TASK PROMPT: Your answer is a copy of every line in the records where "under" appears.

Data extracted from a collection:
◆ ◆ ◆
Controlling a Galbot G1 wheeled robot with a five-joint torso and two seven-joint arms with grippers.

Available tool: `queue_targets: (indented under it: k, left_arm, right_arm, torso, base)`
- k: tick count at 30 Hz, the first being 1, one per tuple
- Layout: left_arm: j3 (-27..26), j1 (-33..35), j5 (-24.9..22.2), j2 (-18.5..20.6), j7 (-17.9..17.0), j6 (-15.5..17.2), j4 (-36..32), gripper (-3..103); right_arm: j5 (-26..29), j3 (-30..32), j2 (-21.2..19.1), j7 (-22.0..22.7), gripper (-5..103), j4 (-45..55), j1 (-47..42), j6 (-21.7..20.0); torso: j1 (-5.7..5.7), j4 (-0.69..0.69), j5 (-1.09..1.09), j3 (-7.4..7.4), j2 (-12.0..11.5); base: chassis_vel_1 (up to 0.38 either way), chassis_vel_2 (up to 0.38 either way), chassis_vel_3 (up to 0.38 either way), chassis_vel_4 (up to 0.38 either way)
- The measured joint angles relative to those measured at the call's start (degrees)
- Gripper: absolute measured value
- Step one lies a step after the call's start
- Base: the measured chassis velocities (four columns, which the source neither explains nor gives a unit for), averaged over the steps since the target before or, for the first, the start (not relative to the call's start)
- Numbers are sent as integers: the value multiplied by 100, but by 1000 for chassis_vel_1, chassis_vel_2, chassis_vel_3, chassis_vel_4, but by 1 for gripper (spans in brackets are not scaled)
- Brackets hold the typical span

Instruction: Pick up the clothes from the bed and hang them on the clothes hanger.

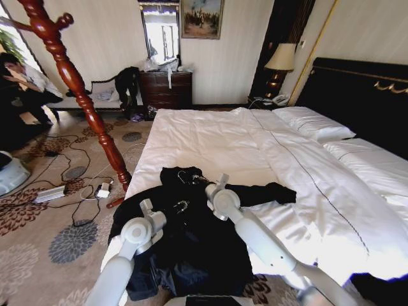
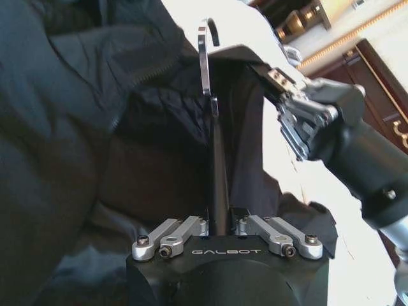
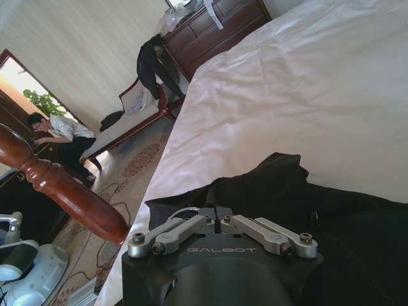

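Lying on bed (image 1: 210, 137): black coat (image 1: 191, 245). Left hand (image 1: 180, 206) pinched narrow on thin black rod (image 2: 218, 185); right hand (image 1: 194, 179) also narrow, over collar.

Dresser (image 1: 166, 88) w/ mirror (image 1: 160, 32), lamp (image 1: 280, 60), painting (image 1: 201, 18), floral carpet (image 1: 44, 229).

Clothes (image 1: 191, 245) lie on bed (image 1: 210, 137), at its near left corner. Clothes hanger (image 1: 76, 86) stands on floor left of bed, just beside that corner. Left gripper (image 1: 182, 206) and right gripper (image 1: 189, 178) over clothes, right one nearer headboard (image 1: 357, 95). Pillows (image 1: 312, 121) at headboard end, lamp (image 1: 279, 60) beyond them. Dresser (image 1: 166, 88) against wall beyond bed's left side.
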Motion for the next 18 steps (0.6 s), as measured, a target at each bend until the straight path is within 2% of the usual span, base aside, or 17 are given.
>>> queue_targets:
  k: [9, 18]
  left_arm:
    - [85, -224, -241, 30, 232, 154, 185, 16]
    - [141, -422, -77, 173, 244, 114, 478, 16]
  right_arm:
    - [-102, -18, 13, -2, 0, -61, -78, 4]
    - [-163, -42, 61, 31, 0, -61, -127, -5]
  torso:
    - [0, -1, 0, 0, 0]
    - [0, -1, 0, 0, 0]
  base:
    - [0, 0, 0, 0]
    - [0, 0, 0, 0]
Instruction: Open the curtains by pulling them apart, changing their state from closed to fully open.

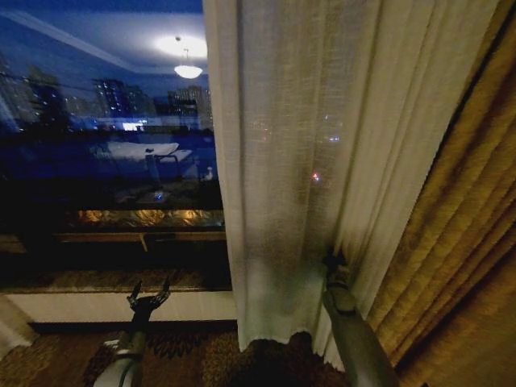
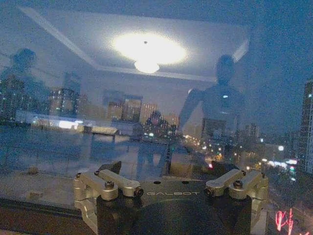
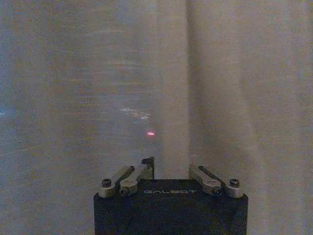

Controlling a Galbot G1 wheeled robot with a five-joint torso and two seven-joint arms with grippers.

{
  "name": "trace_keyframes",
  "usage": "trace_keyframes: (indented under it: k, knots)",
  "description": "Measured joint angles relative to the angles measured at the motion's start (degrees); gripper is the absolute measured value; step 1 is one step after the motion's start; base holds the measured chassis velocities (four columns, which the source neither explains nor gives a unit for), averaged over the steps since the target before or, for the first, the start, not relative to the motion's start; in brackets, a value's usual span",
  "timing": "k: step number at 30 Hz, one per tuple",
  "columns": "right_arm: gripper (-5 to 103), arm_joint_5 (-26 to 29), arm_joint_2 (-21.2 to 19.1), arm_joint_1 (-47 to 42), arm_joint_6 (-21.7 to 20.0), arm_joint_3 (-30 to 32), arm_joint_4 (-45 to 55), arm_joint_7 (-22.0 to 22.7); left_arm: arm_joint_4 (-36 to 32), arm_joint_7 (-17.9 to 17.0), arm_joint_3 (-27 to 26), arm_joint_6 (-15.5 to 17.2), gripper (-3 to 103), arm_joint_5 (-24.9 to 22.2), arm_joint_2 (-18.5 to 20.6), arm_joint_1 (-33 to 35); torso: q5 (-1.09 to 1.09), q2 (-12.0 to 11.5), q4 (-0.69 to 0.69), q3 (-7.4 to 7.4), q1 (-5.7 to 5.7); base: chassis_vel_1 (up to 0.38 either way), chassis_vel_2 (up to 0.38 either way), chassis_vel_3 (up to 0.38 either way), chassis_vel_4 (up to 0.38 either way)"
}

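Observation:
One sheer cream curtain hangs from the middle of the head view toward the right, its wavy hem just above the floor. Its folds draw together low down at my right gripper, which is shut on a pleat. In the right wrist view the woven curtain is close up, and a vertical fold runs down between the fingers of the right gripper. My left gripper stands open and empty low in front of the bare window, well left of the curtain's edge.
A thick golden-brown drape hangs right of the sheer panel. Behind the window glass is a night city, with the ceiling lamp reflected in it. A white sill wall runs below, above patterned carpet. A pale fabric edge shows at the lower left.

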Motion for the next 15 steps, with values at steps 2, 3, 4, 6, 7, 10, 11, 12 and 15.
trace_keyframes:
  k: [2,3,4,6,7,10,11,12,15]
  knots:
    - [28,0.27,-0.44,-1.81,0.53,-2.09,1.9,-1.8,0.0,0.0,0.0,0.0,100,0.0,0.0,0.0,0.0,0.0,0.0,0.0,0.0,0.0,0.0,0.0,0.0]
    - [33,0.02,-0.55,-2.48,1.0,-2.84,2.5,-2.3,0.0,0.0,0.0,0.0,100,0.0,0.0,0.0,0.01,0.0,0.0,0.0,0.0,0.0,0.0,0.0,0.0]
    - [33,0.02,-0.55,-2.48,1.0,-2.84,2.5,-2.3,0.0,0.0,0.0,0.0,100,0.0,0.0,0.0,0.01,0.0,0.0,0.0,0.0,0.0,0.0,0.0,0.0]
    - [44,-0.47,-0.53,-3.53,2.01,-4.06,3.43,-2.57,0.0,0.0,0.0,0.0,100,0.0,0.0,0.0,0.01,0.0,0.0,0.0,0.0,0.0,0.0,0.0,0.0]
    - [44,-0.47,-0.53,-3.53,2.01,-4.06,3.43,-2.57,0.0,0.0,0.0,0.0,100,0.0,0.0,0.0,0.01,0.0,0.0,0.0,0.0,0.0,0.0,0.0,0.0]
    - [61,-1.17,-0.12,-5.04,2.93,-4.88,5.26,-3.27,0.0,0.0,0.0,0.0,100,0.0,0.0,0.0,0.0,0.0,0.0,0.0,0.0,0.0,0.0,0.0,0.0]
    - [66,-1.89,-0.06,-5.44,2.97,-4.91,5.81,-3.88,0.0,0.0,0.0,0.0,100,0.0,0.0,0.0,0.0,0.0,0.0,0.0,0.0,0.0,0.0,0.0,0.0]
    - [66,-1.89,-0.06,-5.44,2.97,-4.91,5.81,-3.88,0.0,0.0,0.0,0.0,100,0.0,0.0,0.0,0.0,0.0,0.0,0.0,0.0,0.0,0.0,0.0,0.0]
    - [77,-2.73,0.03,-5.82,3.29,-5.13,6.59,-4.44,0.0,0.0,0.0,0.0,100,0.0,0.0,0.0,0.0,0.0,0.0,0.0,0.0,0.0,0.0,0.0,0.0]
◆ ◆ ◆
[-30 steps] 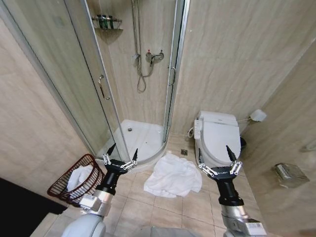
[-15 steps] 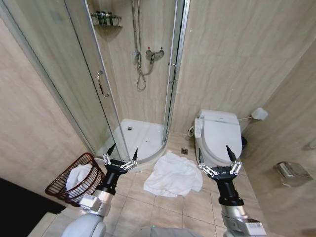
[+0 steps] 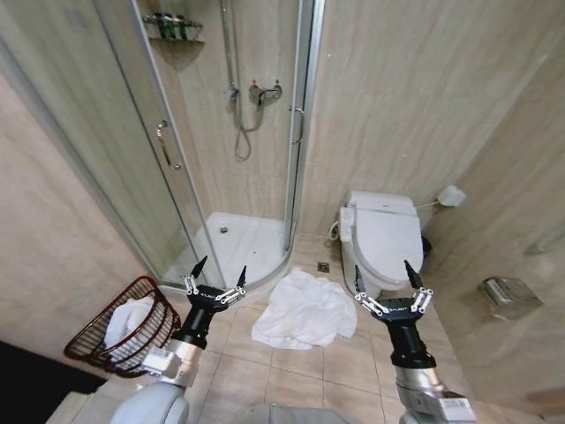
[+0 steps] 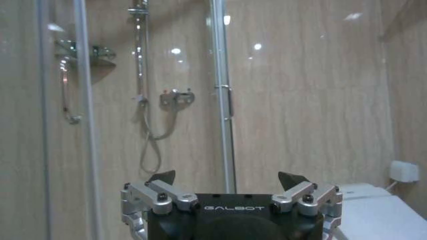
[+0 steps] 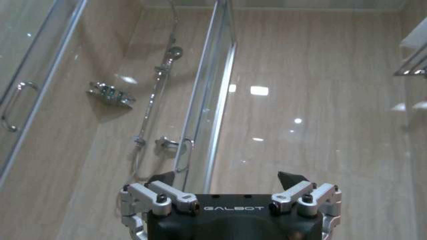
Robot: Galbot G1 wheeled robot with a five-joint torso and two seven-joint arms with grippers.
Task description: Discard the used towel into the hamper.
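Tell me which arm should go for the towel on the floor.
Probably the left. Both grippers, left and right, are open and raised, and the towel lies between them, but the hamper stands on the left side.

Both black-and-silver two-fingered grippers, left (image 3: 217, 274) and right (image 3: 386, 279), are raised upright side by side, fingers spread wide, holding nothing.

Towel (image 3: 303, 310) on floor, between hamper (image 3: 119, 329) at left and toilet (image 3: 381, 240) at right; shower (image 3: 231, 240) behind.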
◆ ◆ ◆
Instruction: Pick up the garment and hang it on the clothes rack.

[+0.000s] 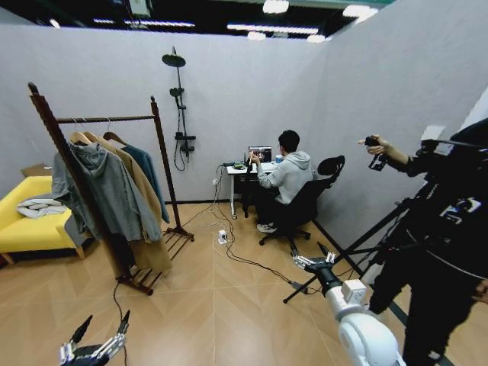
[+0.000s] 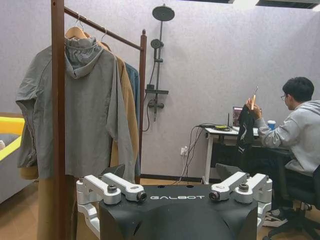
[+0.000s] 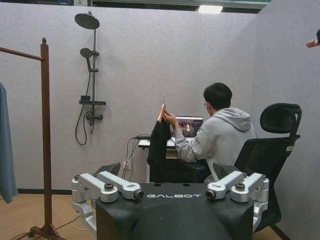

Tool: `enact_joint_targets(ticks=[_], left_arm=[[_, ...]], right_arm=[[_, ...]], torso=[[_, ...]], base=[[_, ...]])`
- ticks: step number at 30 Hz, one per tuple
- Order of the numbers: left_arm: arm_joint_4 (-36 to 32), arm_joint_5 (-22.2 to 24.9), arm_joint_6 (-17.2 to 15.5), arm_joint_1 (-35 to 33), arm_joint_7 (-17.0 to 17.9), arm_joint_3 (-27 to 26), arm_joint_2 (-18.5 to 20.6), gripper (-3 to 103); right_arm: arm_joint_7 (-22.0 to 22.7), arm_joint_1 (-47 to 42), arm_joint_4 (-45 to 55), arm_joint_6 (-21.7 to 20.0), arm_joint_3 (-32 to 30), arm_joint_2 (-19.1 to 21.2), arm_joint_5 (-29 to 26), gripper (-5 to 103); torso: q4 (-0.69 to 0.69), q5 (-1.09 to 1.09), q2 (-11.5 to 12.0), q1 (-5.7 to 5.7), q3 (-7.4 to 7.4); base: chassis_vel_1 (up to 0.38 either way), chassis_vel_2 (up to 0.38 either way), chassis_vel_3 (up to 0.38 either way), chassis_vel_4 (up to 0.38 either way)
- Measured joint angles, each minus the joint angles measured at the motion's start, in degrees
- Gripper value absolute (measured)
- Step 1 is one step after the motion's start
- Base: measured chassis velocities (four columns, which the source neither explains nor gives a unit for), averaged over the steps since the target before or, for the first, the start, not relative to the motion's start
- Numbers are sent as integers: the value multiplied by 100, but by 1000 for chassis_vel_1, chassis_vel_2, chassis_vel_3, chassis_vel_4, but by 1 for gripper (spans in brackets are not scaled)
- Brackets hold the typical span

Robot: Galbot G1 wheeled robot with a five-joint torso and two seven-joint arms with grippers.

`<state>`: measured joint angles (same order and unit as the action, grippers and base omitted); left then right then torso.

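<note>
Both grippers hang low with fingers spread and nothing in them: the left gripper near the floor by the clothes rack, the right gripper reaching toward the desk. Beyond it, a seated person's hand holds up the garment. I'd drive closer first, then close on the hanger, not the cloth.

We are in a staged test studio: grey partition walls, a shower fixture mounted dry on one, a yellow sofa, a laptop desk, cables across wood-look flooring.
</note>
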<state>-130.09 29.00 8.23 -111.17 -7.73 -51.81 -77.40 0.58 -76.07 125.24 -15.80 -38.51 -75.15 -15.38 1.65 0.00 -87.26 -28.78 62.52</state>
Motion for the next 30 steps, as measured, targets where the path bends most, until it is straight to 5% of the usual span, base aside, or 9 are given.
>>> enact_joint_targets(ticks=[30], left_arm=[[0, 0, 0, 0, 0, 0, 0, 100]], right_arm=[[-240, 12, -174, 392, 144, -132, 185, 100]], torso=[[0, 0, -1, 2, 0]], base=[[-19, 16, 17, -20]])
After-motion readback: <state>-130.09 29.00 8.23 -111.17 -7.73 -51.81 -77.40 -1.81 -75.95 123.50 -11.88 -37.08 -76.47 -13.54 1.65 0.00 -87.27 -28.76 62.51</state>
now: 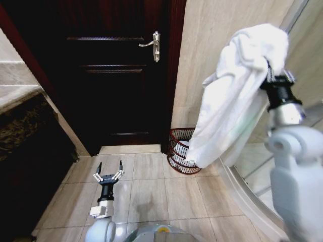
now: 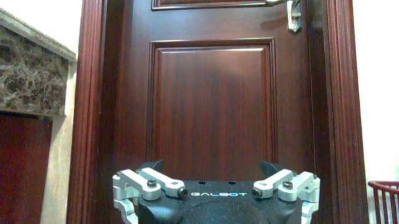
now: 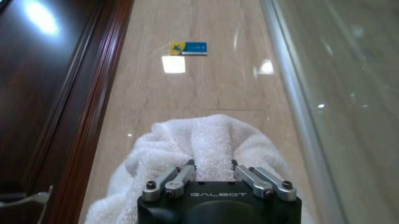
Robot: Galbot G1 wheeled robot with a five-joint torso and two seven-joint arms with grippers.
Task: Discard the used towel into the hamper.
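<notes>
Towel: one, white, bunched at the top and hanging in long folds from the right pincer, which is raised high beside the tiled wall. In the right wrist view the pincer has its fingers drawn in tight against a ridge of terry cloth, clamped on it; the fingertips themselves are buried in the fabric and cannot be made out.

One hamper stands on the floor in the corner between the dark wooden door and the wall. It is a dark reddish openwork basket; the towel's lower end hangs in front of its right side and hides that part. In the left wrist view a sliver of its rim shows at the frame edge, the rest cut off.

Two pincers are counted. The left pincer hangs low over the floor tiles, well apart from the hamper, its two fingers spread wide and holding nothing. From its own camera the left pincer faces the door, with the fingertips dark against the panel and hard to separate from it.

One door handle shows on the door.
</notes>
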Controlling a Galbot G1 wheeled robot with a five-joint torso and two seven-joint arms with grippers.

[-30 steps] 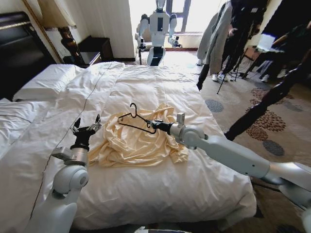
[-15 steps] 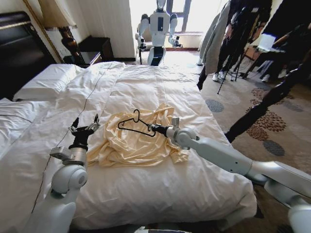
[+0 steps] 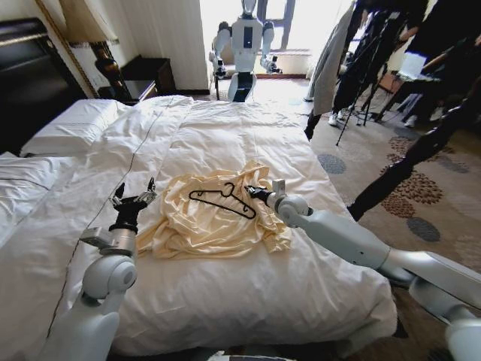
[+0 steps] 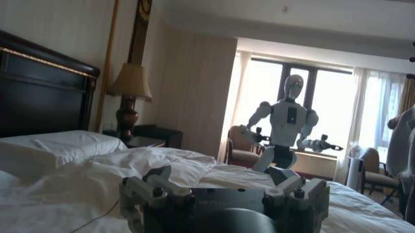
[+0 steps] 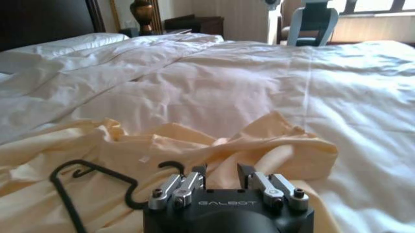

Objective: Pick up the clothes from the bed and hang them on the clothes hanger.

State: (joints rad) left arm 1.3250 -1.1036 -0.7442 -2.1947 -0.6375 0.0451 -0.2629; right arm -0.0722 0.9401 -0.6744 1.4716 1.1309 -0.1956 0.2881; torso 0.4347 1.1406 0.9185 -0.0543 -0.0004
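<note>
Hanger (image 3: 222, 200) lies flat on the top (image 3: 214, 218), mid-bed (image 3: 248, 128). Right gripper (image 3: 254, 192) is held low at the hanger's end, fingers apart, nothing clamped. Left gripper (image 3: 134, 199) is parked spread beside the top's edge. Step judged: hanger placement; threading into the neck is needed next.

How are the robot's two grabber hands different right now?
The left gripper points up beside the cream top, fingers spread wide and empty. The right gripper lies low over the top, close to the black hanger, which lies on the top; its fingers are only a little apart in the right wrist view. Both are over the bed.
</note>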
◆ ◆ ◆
TASK SOLUTION:
Available tool: `queue_targets: (indented under it: k, left_arm, right_arm, torso, base)`
  "usage": "trace_keyframes: (indented under it: k, knots)",

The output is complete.